Speculation also exists that the animal figures are male lions. One author believes that the Mycenaean artist did not indicate the sex of lions by the genital organs on any artifact known to have been recovered from an excavation. Neither were teats indicated on the body of the lions to indicate they were female. Furthermore, he asserts that on the Lion Gate relief, cuttings on the side of the neck of the lion to the left of the spectator indicate that the animal represented is male, for the cuttings were where the ends of the mane of the animal were fitted to provide additional support to the block, perhaps of steatite, on which the head, face, and mane of the animal were carved. He asserts that the same section of the lion to the right fails to show the same characteristic because it has weathered badly, but that he detects remnants of one cutting which indicate to him that a similar provision was made for the head of that lion. Consequently, he presumes that both animals can be considered lions and not lionesses.[11] Griffins or sphinxes have also been depicted on opposite sides of a column on gems and gold rings but always with wings.

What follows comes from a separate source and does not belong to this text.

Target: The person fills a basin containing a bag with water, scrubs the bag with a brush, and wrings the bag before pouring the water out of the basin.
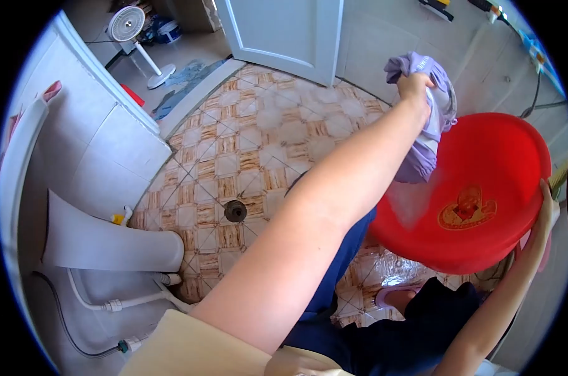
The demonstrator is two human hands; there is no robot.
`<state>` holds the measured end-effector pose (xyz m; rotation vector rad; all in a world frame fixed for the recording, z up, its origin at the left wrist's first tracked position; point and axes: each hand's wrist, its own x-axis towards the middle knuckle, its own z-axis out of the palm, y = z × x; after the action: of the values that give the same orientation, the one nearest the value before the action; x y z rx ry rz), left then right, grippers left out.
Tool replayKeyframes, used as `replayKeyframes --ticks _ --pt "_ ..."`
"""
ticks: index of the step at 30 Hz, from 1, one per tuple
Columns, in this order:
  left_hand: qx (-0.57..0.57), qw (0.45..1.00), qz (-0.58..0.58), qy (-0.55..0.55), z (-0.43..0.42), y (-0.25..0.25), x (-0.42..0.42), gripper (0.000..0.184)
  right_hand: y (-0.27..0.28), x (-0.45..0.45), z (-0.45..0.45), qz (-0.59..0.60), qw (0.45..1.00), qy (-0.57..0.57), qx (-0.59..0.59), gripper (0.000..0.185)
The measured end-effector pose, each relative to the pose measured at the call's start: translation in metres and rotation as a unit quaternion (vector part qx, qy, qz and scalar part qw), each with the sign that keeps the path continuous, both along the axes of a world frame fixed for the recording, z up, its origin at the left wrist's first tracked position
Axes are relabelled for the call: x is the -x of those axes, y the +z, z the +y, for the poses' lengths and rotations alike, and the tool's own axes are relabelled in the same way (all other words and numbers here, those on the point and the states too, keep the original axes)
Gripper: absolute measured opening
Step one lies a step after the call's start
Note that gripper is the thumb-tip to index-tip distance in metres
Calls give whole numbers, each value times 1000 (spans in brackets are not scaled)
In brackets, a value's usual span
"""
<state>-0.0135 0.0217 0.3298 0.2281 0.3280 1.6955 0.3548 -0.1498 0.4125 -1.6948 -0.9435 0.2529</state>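
My left hand (pixel 416 94) is closed around a bunched lilac-and-white garment (pixel 420 156), held up above the left rim of a large red basin (pixel 522 135). Part of the cloth hangs down by the basin's inner wall; its exact kind is hard to make out. At the basin's right side, my right hand (pixel 549 210) grips the rim with its fingers over the edge. The basin is tilted, and a yellow printed pattern shows on its bottom. A pale blur lies inside near the left wall.
A floor drain (pixel 235 211) sits in the patterned tile floor. On the left are a white pedestal (pixel 108 235) and pipes (pixel 133 302). A white door (pixel 284 37) stands at the back, with a fan (pixel 147 56) beyond the doorway. Wet tiles shine below the basin.
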Motion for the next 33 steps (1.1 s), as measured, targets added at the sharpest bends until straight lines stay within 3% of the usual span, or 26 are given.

The absence of wings also indicates that the animals were probably lions.
The imposing gate of the citadel with the representation of the lionesses or lions was an emblem of the Mycenaean kings and a symbol of their power to both subjects and foreigners.[9] It also has been argued that the lionesses (assuming they are not male lions) are a symbol of the goddess Hera.[12] The Lion Gate may be compared to the gates of the Hittite Bronze Age citadel of Hattusa, in Asia Minor.[9][13] Since the heads of the animals were of a different material from their bodies and originally were fashioned to look toward those approaching below,[14] a number of scholars have suggested that they were composite beasts, probably sphinxes, in the typical Middle Eastern tradition.[3] On the top of the pillar is a row of four discs, apparently representing rafters supporting a further piece of sculpture that has since been lost.[15] Another view is as follows: above the head of the column and what is probably a slab supporting an architrave is a row of discs (ends of transverse beams) and another slab the same size as the slab on top of the column. The beams and the block above them represent a more extended superstructure shortened here because of the diminishing space in the triangle.[16] Thus, no further piece of sculpture has been lost.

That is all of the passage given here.